Tencent Music Officially Files for Its $25 Billion IPO - and Spotify, Warner Music, and Sony All Have Stakes

You might call Tencent Music Entertainment the ‘Spotify of China’.  Just one big difference: Tencent is profitable.

Tencent Music Entertainment has officially filed for an IPO in the U.S., a widely expected move.  The Tuesday filing revealed a ticker symbol of ‘TME,’ and could be the largest Chinese IPO to date.  The symbol will apply to both the New York Stock Exchange and NASDAQ Global Market.

The streaming juggernaut is owned by Tencent Holdings, which owns a 58.1 percent in the company.  As mentioned earlier, Tencent Music is gunning for an IPO valuation in the $25 billion range.  Upper-end estimates peg the valuation at $30 billion, depending on how the wind blows on game day.

Just recently, Tencent Music drastically cut its funding goals, halving an initial target of $4 billion to roughly $2 billion.

Spotify holds a 9.1 percent stake, part of a broader ownership swap between the streaming giants.

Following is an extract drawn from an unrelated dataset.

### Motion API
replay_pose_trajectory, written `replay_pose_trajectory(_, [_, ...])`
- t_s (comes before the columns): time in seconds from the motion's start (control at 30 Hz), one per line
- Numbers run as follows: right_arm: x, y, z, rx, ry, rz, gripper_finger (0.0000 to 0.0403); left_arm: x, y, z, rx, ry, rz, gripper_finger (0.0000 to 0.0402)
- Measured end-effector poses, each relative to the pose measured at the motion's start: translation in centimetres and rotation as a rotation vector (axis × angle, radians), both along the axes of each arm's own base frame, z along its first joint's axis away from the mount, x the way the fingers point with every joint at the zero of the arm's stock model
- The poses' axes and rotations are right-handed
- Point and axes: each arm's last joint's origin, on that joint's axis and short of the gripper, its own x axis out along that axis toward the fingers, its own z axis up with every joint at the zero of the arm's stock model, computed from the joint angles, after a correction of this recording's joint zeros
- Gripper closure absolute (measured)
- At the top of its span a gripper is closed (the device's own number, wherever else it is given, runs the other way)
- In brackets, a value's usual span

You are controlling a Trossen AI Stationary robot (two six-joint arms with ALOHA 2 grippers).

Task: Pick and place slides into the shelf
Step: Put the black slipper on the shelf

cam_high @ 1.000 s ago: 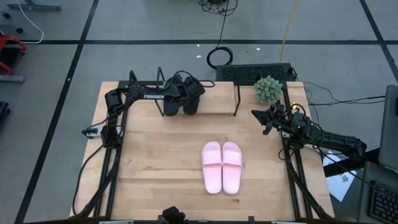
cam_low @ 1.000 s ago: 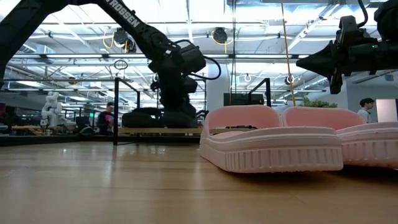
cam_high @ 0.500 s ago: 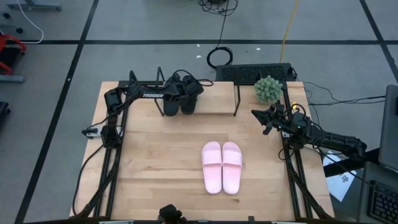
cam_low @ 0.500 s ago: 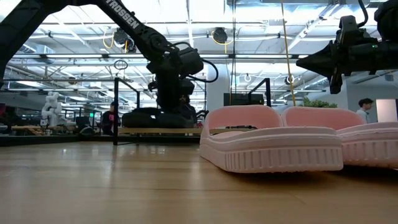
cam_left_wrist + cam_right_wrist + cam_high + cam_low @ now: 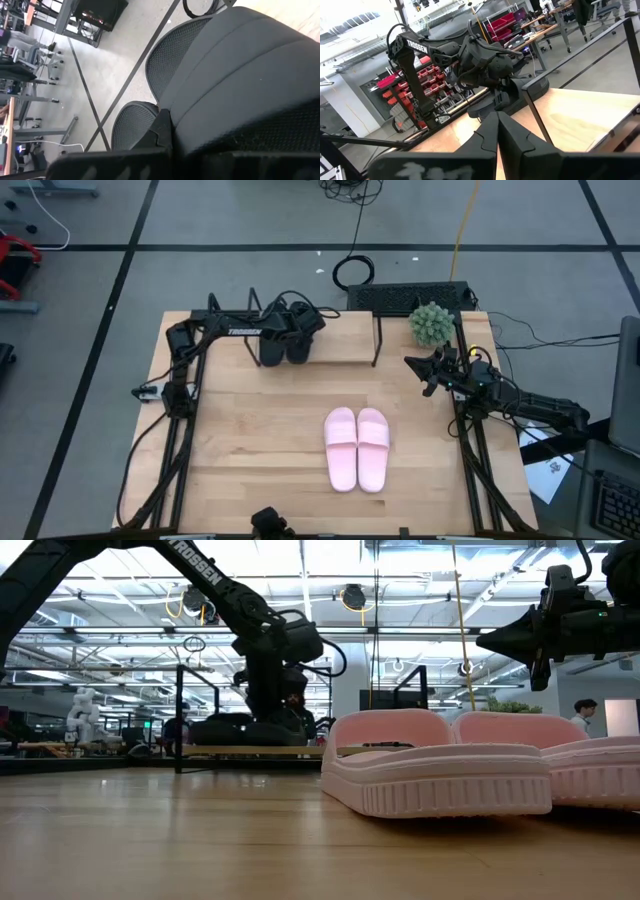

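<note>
Your left gripper (image 5: 283, 338) sits over the black pair (image 5: 284, 346) at the left end of the shelf (image 5: 340, 350), and its fingers are buried in the straps. In the left wrist view you see black strap (image 5: 235, 80) filling most of the picture, with the textured footbeds curving behind it. You cannot tell whether the jaws are clamped on a slide or only resting against it. The black slides stand side by side on the shelf board, long axes running across its depth, at the far left of the table (image 5: 250, 450).

The shelf runs along the table's far edge. To the right of the black pair its board is bare up to the black wire end frame (image 5: 380, 340), so you have room there. A small green plant (image 5: 431, 323) stands just past the shelf's right end.

Your right gripper (image 5: 425, 376) hangs above the table's right edge, near the plant, with its jaws closed tip to tip and nothing between them.

The pink pair (image 5: 357, 446) lies flat in the middle of the table, well apart from both grippers and from the shelf. The two slides touch along their inner sides, long axes running from near edge to far edge, with bare wood on every side.
</note>
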Motion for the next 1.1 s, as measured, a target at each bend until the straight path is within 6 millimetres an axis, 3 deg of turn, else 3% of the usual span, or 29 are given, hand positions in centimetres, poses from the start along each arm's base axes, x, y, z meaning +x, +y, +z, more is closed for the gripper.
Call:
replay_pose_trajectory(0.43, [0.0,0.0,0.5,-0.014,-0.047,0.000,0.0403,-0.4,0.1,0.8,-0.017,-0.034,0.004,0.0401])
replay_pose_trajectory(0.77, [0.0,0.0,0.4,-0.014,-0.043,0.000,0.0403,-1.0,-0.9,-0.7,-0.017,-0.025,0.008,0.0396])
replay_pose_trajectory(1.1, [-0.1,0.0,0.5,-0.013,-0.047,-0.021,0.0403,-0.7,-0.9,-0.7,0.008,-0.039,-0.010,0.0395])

But Tencent Music is a more diversified play, with properties including QQ Music, Kugou and karaoke app WeSing, among many others.

“We are pioneering the way people enjoy online music and music-centric social entertainment services,” the company stated in its SEC F-1 filing.

Another big difference?  Tencent Music is wildly profitable, at least compared to the wildly unprofitable Spotify. In the filing, Tencent outlined a profit of $263 million on revenues of $1.3 billion for six months period ending June 30th.  That equates to a profit of more than half-a-billion annually, though ironically, Spotify will likely end up with the bigger valuation.

Spotify, meanwhile, is tipping the scales with losses of more than $1 billion annually.

But that matters little to the major labels, who profited handsomely off of Spotify’s stock run-up.  Now, the same trick is being applied again — at least by Sony Music Entertainment and Warner Music Group.  According to Tencent’s prospectus, both companies have acquired shares for approximately $200 million in cash.

The labels will divide 68,131,015 ordinary shares of TME, according to the filing.  Universal Music Group, easily the largest major label, wasn’t mentioned in the prospectus.